Jess Franco, poésie velue


Lorna l'exorciste est un film de Jess Franco sorti en 1974 (sous le pseudonyme de Clifford Brown). Il a été tourné à La Grande-Motte dans l'Hérault. Le budget devait être assez resserré, il y a peu de décors et une poignée d'acteurs dont Jess Franco dans le rôle du docteur et Howard Vernon, le photographe de plateau qui joue aussi dans Une vierge chez les morts vivants (un film qui ne comporte pas de vierges, ni de morts vivants...), y joue un méchant homme de main. Le film, aussi connu sous d'autres titres (Les possédées du diable, Linda, Sexy Diabolic Story, Exorcisme ou encore Caresses de chattes) est interdit au moins de 18 ans lors de sa sortie en salle.

Des longueurs, de la lenteur et quelques douceurs...

Lorna s'ouvre sur deux femmes qui se caressent ; Jess Franco les filme lentement avec une musique d'époque et des effets de caméra qui tanguent. Le ton est donné. Il y a un rythme dans ce genre de film, une langueur contemplative. On se doute très vite que certaines scènes ont été tournées sans que cela ne corresponde à ce qu'elles veulent signifier lors du montage. La question, dans ces cas là, est toujours la même : combien de longueurs pour quelques lenteurs réussies ?
Le film plane à la lisière du ridicule et du malsain. 1974, c'est une autre époque, un autre temps où l'on devait trouver les romans de chez Fleuve Noir un peu partout avec leurs noms de collection, leurs titres et leurs couvertures suggestives ; toute une ambiance (écrite à la pelle) faite de sexe, d'angoisse et de violence.

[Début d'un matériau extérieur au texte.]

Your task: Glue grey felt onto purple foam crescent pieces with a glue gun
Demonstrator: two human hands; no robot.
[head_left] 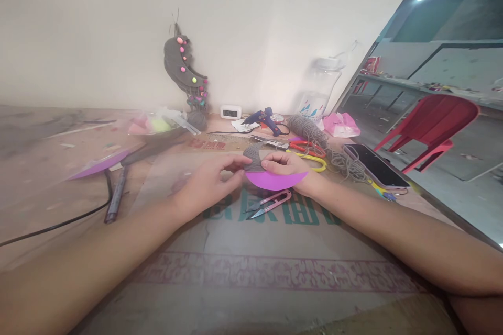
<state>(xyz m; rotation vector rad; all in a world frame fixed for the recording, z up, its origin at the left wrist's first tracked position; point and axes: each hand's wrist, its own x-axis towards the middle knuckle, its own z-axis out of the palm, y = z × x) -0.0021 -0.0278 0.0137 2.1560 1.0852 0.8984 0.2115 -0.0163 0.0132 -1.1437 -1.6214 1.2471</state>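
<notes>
A purple crescent-shaped card piece (275, 180), partly wrapped in grey yarn at its upper end, is held between both hands just above the cardboard-covered table (251, 267). My left hand (210, 180) pinches the yarn-wrapped part from the left with closed fingers. From the right, my right hand (286, 163) grips the same piece, fingers curled over its top. A small pink thread snipper (271, 203) lies on the cardboard just below the piece.
Behind the hands lie red and yellow scissors (310, 153), a bundle of grey yarn (310, 131), a blue glue gun (265, 119), a phone (375, 166) and a plastic bottle (320, 91). A finished yarn crescent with beads (184, 70) leans on the wall. Another purple piece (100, 165) lies left.
</notes>
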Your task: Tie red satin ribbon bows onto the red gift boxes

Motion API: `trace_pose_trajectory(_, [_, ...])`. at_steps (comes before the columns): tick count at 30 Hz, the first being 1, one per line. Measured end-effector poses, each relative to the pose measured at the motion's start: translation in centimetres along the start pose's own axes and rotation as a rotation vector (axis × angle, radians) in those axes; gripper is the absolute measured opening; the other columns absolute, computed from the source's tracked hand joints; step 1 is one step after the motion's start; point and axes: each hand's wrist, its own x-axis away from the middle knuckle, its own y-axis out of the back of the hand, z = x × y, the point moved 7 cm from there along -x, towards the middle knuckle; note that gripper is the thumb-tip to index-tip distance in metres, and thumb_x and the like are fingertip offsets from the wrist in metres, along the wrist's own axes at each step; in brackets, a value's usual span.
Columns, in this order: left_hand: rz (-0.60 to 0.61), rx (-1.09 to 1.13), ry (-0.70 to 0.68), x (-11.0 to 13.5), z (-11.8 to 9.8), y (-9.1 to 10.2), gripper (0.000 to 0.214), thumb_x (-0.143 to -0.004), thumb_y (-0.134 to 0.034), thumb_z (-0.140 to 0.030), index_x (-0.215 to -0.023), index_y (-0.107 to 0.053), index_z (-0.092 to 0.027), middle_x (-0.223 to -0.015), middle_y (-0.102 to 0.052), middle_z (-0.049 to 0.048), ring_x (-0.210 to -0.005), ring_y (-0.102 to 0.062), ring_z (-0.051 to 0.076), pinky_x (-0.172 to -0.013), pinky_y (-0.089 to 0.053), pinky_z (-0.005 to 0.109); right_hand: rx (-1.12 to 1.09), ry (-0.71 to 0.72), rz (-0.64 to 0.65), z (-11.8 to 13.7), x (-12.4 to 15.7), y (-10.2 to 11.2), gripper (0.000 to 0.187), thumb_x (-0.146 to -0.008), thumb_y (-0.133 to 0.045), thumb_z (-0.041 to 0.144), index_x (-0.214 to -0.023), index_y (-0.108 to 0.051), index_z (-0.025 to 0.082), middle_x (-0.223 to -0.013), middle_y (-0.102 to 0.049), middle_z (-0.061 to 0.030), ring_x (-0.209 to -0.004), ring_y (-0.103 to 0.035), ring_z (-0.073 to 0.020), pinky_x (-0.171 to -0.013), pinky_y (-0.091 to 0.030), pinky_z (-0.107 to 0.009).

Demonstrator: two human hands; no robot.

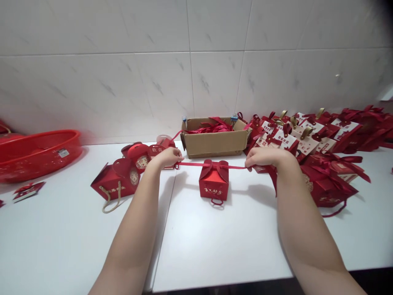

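A small red gift box (214,185) with gold lettering stands on the white table (215,246) in the middle. A thin red ribbon (192,164) runs taut across its folded top, stretched out to both sides. My left hand (167,157) is closed on the ribbon's left end. My right hand (260,157) is closed on the right end. Both hands hover just above the table, one on each side of the box at the height of its top.
An open cardboard box (215,141) of red ribbons stands behind against the tiled wall. Several red gift bags and boxes (319,143) are piled at the right. More red boxes (118,178) lie at the left, beyond them a red plastic basin (37,153).
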Motion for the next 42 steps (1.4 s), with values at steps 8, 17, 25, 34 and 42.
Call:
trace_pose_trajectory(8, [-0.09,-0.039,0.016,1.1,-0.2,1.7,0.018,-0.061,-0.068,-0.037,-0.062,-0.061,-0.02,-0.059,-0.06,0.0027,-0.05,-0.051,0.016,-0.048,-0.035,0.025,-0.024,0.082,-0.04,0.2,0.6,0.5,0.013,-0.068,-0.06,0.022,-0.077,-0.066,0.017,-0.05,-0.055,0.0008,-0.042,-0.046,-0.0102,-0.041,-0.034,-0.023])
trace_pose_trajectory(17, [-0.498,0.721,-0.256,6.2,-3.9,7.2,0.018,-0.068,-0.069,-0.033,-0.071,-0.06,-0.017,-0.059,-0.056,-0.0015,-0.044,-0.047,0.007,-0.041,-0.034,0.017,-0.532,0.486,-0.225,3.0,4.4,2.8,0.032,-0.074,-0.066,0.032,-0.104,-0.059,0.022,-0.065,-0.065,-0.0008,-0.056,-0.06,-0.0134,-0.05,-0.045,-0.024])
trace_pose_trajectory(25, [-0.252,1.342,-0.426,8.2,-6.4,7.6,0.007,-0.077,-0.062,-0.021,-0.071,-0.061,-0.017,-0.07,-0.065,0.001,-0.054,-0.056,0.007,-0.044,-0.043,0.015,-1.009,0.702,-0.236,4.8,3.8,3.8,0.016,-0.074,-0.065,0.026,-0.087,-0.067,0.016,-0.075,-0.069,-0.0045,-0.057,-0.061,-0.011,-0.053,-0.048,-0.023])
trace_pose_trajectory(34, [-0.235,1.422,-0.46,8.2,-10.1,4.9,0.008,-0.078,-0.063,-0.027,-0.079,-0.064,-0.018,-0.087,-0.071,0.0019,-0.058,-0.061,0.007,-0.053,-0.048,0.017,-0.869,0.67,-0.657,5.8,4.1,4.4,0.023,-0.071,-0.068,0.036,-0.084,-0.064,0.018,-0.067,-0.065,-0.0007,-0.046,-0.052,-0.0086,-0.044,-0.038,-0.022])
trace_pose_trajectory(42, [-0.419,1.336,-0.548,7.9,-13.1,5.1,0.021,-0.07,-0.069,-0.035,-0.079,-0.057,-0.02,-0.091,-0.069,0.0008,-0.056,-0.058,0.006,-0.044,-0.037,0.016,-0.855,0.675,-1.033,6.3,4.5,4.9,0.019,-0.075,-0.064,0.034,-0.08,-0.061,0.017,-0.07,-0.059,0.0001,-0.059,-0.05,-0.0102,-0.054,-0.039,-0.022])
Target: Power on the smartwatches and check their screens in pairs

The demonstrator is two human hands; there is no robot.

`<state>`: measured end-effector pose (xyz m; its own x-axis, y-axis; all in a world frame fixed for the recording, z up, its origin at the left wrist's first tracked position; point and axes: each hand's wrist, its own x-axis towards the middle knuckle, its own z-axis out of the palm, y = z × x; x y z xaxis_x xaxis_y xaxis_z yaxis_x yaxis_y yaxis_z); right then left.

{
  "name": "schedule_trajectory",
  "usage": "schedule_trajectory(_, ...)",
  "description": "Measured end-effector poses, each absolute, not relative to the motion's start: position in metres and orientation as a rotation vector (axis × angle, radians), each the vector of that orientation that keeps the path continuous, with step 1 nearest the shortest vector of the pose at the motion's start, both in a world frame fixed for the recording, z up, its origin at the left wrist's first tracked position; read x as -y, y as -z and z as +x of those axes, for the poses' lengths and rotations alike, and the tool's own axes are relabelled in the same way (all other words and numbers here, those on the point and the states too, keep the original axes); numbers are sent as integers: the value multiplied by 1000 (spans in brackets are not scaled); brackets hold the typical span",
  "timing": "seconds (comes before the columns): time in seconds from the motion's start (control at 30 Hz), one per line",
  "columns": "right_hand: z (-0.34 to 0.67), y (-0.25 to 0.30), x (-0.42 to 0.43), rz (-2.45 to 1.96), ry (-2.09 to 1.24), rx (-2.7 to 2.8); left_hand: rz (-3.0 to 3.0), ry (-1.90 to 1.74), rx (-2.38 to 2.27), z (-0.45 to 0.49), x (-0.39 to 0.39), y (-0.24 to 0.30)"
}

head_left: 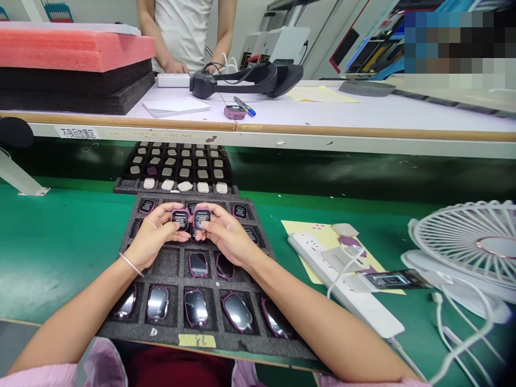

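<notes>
Above a dark grey foam tray (169, 281), my left hand (155, 234) is closed on a purple-framed smartwatch (180, 219) with small white text on its black screen. Close beside it, my right hand (226, 231) pinches a second such smartwatch (201, 219), its screen also lit with text. Both watches face up toward me, without straps. Several more purple watches lie in the tray's pockets; the near ones, such as this watch (195, 307), have dark, shiny screens. A few far ones, like this watch (239, 212), show text. My hands hide some middle pockets.
Behind the foam tray, a second tray (177, 188) holds several pale square pieces under a raised shelf (322, 115). To the right are a white power strip (346, 285), cables and a white fan (463, 252). A person (183, 32) stands across the shelf near a black headset (245, 80).
</notes>
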<state>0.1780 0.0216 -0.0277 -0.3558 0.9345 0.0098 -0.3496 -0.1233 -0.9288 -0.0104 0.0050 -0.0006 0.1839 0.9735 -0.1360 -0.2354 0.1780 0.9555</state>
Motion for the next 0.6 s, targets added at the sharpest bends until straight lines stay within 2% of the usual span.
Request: schedule_trajectory(0.6,179,27,-20,-760,-1666,1168,1034,-1060,-981,-11,-5,2)
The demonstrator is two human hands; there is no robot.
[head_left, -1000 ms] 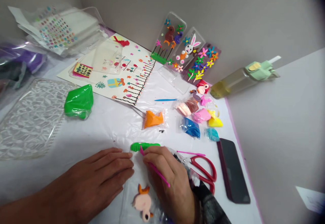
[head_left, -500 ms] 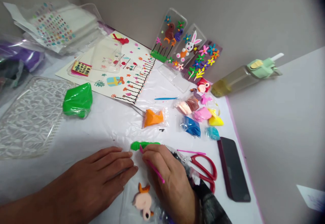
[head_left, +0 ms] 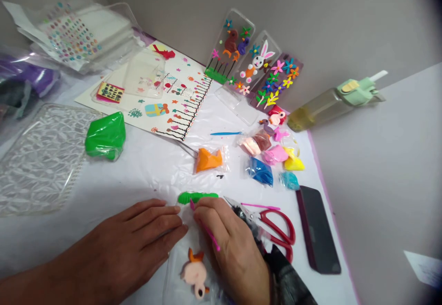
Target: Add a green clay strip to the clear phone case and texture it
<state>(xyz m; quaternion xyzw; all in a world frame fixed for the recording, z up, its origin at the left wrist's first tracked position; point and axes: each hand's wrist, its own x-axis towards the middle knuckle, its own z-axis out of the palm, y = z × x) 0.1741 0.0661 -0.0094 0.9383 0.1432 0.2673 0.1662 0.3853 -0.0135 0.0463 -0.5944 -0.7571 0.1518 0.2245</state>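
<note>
My right hand pinches a thin pink modelling tool, its tip pressed to the left end of a flat green clay strip on the white table cover. My left hand lies flat on the table beside it, fingers stretched out and close together, fingertips near the strip and on the edge of a clear plastic sheet. On that sheet, just below both hands, sits a small peach and orange clay figure.
Red scissors and a dark phone lie to the right. Bagged clay in orange, blue, pink, yellow and green lies beyond. Decorated phone cases lean on the wall, by a bottle. A clear textured tray sits at left.
The pink tool has tilted a little in my right hand, its rear end swinging left. My left hand's fingers have shifted slightly right. The view has drifted slightly.
</note>
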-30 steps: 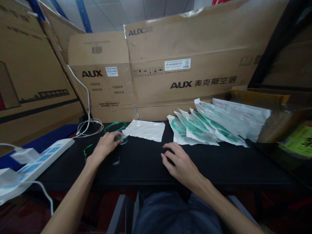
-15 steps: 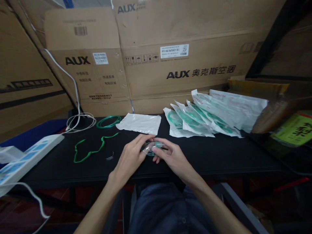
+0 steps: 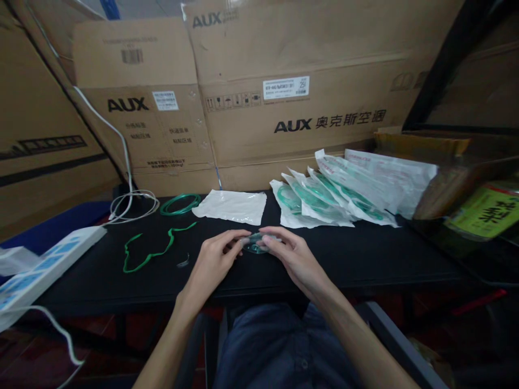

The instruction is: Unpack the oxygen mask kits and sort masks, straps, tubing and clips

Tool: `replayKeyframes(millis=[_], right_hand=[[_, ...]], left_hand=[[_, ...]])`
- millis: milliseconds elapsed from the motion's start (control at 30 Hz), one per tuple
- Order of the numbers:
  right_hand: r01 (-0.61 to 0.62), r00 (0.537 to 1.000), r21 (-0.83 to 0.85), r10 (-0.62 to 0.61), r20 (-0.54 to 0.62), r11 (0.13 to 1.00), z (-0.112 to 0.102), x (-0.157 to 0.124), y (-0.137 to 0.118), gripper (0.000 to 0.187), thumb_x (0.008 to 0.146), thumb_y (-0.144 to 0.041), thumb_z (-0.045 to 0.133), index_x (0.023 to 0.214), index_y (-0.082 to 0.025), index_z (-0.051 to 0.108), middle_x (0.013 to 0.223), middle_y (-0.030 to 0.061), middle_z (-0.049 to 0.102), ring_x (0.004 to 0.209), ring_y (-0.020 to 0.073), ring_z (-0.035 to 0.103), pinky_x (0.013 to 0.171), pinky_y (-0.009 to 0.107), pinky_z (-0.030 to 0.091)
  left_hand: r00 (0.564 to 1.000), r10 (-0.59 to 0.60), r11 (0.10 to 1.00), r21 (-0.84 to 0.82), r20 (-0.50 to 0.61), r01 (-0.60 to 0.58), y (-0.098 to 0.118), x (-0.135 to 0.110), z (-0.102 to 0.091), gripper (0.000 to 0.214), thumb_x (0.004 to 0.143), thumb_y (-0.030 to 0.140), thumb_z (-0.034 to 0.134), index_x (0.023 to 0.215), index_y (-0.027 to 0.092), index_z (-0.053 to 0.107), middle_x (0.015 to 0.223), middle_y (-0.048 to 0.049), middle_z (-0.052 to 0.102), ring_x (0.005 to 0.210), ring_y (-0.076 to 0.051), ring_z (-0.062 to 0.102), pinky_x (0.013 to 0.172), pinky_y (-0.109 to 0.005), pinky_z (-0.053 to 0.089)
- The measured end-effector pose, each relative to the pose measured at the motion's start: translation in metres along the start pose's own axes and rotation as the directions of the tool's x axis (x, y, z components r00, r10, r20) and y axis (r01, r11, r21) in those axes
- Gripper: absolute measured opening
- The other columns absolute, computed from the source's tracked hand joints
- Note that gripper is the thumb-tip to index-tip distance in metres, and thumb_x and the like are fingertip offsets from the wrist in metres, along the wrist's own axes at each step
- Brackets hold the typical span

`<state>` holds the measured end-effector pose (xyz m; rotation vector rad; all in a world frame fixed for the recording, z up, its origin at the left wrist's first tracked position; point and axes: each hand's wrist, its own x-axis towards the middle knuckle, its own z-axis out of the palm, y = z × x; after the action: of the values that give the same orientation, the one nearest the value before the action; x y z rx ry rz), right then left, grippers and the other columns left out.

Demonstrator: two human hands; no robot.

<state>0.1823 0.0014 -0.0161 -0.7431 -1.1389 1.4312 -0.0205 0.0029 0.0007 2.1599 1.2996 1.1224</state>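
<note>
My left hand [image 3: 213, 261] and my right hand [image 3: 292, 257] meet over the middle of the black table [image 3: 365, 259]. Both pinch a small clear plastic mask with a green part [image 3: 255, 243] between their fingertips. To the left on the table lie a green elastic strap [image 3: 150, 252], a small clear piece [image 3: 183, 262] and a coil of green tubing [image 3: 179, 204]. An opened white pouch [image 3: 230, 207] lies flat just beyond my hands.
A fanned row of sealed white pouches with green coils [image 3: 336, 197] leans at the back right. Big cardboard boxes [image 3: 292, 92] wall the rear. A white power strip [image 3: 44, 266] and coiled white cable [image 3: 132, 208] sit at the left. Green-labelled boxes [image 3: 482, 210] stand at the right.
My left hand lifted the clear mask from beside the tubing coil and brought it to the table's middle. My right hand rose off the table and joined it on the mask.
</note>
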Motion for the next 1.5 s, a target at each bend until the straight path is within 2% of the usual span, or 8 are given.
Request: replayKeyframes(millis=[200,467,600,800,967,1167,1300,1500], right_hand=[[-0.174,0.983,0.064,0.169,0.065,0.983,0.003,0.000,-0.008,0.048,0.074,-0.045,0.087,0.111,-0.017,0.073,0.096,0.0073,0.078,0.089,0.0221,0.075,0.095,0.042,0.054],[-0.098,0.995,0.142,0.095,0.024,0.985,-0.003,-0.003,-0.008,0.042,0.078,-0.036,0.086,0.113,-0.018,0.073,0.115,0.0088,0.075,0.114,0.0252,0.068,0.103,0.040,0.050],[-0.068,0.997,0.083,0.071,-0.035,0.994,-0.002,-0.004,-0.007,0.048,0.078,-0.038,0.085,0.119,-0.018,0.071,0.117,0.0102,0.074,0.098,0.0226,0.071,0.079,0.031,0.054],[-0.053,0.998,0.087,0.057,-0.039,0.995,0.002,-0.006,-0.012,0.053,0.077,-0.040,0.085,0.122,-0.016,0.070,0.111,0.0098,0.073,0.084,0.0174,0.069,0.062,0.024,0.047],[-0.048,0.996,0.110,0.056,-0.071,0.993,0.001,-0.002,-0.009,0.052,0.075,-0.048,0.085,0.113,-0.014,0.072,0.101,0.0100,0.074,0.076,0.0174,0.067,0.059,0.026,0.047],[0.002,0.990,-0.051,-0.009,-0.137,0.999,-0.002,0.000,-0.001,0.051,0.079,-0.049,0.082,0.115,-0.016,0.071,0.096,0.0077,0.074,0.071,0.0147,0.062,0.060,0.027,0.045],[0.030,0.990,-0.088,-0.042,-0.137,0.996,-0.002,0.000,0.000,0.048,0.077,-0.050,0.083,0.110,-0.016,0.072,0.088,0.0056,0.072,0.068,0.0144,0.060,0.057,0.027,0.045],[0.059,0.986,-0.091,-0.072,-0.148,0.994,0.001,-0.002,-0.002,0.044,0.080,-0.050,0.081,0.104,-0.014,0.073,0.075,0.0037,0.070,0.063,0.0138,0.059,0.054,0.025,0.044]], left_hand=[[0.999,0.044,0.999,-0.021,-0.029,-0.044,-0.001,-0.003,0.000,0.028,0.098,0.024,0.058,0.123,0.024,0.069,0.109,-0.0024,0.075,0.075,-0.013,0.072,0.073,-0.024,0.058],[0.998,0.063,0.995,0.076,0.007,-0.064,0.002,-0.003,0.001,0.040,0.098,0.028,0.059,0.138,0.029,0.059,0.111,-0.0010,0.074,0.089,-0.015,0.071,0.080,-0.027,0.057],[0.988,-0.065,0.956,0.276,-0.139,0.102,-0.003,-0.021,-0.025,0.036,0.099,0.045,0.055,0.128,0.025,0.065,0.102,-0.0024,0.073,0.090,-0.019,0.069,0.083,-0.032,0.055],[0.916,-0.239,0.733,0.560,-0.321,0.387,-0.031,-0.064,-0.068,0.055,0.085,0.073,0.059,0.107,0.023,0.070,0.102,-0.0066,0.069,0.093,-0.029,0.065,0.080,-0.041,0.052],[0.963,-0.123,0.837,0.496,-0.242,0.232,-0.044,-0.058,-0.064,0.048,0.097,0.063,0.044,0.092,0.023,0.072,0.103,-0.0084,0.066,0.098,-0.029,0.065,0.091,-0.044,0.050],[0.999,-0.003,0.986,0.168,-0.052,0.012,0.003,-0.021,-0.029,0.023,0.103,0.039,0.049,0.099,0.024,0.066,0.107,-0.0034,0.071,0.102,-0.020,0.068,0.092,-0.032,0.051],[0.994,0.094,0.994,0.059,0.049,-0.097,0.021,-0.007,-0.006,0.015,0.103,0.028,0.054,0.097,0.024,0.067,0.103,-0.0001,0.073,0.097,-0.016,0.069,0.091,-0.026,0.051],[0.990,0.138,0.990,0.032,0.033,-0.139,0.008,-0.009,0.006,0.017,0.103,0.024,0.053,0.098,0.022,0.069,0.119,-0.0033,0.073,0.111,-0.018,0.069,0.101,-0.029,0.051]])
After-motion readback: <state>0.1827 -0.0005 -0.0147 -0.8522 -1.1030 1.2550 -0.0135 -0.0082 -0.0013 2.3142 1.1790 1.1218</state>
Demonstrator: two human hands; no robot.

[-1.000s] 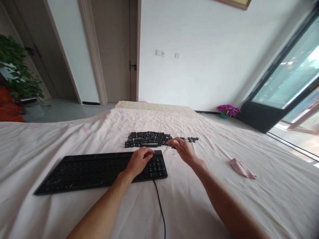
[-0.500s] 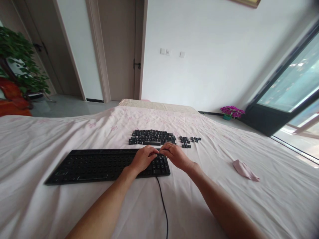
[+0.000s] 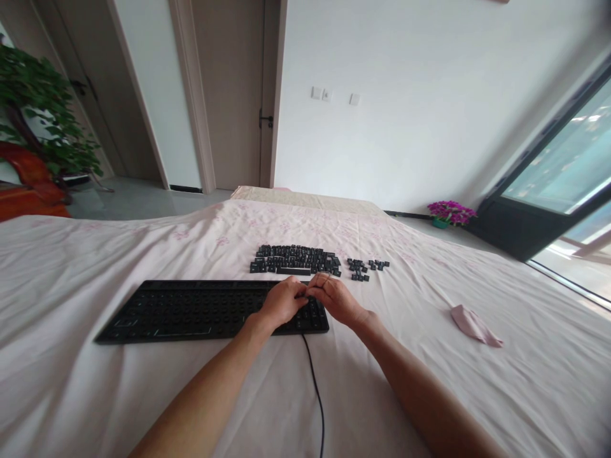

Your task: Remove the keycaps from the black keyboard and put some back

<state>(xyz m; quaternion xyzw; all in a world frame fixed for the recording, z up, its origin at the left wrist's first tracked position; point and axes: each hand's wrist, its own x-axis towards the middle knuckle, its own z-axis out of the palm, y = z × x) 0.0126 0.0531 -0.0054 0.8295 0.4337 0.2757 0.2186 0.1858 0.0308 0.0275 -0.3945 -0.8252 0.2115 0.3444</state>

Lorna est une variation pauvre de Faust
 
Le montage comporte des erreurs : des dialogues post synchronisés sont en double dans différents décors mais il y a de belles paires de fesses, des seins, des jambes ouvertes sur des sexes poilus ; une culotte apparaît... une blague tombe à l'eau. Quelques scènes flippantes et dérangeantes flirtent avec le malsain. Quelques plans expérimentaux sont bien tournés. L'expérimentation est une des niches de ce genre de série B : un moment de liberté pour un dialogue, pour une scène érotique... ou pour quelques plans (répétés plusieurs fois) d'un voyage en voiture qui laissent voir une étrange architecture filmée entre la vidéo Super 8 familiale et un documentaire sur l'architecture du début des années 70.

Des images 

Lorna est comme un antidote aux productions actuelles du porno industriel ou aux clips lisses et glabres de la première décennie du XXIème siècle. Peut-être est-ce la patine du temps qui donne un charme étrange a cette production érotique, mais il n'en demeure pas moins que la réalisation réussit quelques effets d'entrejambe, de tendresse et de sexe.


Une certaine poésie émane de plans étranges. Quelques images font mouche et c'est bien là ce que l'on cherche dans ce genre de film de seconde zone. Ces moments de poésie rares et bons ; un éclair de génie, comme une pensée claire qui jaillit soudainement dans les ténèbres, quelques instants qui émergent de la boue stupide. Nous voulons juste un peu de grâce et de sublime dont nous n'aurions pas l'habitude, quelques secondes de beauté, un peu d'angoisse, un peu de piment. Sur un peu plus d'une heure trente, Lorna recèle quelques minutes de cette poésie excitante, avec des poils.